*** Source data ***

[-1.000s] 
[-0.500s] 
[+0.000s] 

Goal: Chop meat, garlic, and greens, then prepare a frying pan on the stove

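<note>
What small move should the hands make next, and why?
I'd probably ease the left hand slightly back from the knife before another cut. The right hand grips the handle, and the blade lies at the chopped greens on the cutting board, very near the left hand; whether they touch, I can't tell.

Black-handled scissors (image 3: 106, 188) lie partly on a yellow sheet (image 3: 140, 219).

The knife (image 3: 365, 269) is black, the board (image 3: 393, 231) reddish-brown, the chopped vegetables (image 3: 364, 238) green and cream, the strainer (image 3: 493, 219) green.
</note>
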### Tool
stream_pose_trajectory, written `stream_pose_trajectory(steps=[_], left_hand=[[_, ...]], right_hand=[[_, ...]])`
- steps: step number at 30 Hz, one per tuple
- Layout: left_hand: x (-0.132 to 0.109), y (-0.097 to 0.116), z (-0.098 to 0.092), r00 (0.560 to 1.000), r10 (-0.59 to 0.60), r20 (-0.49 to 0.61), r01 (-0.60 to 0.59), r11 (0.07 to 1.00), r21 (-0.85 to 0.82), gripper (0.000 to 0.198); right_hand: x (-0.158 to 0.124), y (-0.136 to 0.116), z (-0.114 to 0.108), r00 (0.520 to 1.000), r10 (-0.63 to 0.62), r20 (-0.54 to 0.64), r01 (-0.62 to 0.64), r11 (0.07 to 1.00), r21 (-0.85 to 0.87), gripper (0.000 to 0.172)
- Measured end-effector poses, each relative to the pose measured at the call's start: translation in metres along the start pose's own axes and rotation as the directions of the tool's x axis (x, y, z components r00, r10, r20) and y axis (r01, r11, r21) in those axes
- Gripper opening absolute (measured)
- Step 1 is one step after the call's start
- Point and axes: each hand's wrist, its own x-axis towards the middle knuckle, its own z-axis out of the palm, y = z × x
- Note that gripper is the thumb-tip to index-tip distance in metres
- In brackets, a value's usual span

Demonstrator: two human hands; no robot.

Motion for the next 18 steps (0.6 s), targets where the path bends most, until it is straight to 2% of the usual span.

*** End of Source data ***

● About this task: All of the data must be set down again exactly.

● Expected answer:
[-1.000s] 
[-0.500s] 
[+0.000s] 

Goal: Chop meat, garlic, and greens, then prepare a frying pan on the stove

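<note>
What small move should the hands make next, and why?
I'd probably ease the left hand slightly back from the knife before another cut. The right hand grips the handle, and the blade lies at the chopped greens on the cutting board, very near the left hand; whether they touch, I can't tell.

Black-handled scissors (image 3: 106, 188) lie partly on a yellow sheet (image 3: 140, 219).

The knife (image 3: 365, 269) is black, the board (image 3: 393, 231) reddish-brown, the chopped vegetables (image 3: 364, 238) green and cream, the strainer (image 3: 493, 219) green.
</note>
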### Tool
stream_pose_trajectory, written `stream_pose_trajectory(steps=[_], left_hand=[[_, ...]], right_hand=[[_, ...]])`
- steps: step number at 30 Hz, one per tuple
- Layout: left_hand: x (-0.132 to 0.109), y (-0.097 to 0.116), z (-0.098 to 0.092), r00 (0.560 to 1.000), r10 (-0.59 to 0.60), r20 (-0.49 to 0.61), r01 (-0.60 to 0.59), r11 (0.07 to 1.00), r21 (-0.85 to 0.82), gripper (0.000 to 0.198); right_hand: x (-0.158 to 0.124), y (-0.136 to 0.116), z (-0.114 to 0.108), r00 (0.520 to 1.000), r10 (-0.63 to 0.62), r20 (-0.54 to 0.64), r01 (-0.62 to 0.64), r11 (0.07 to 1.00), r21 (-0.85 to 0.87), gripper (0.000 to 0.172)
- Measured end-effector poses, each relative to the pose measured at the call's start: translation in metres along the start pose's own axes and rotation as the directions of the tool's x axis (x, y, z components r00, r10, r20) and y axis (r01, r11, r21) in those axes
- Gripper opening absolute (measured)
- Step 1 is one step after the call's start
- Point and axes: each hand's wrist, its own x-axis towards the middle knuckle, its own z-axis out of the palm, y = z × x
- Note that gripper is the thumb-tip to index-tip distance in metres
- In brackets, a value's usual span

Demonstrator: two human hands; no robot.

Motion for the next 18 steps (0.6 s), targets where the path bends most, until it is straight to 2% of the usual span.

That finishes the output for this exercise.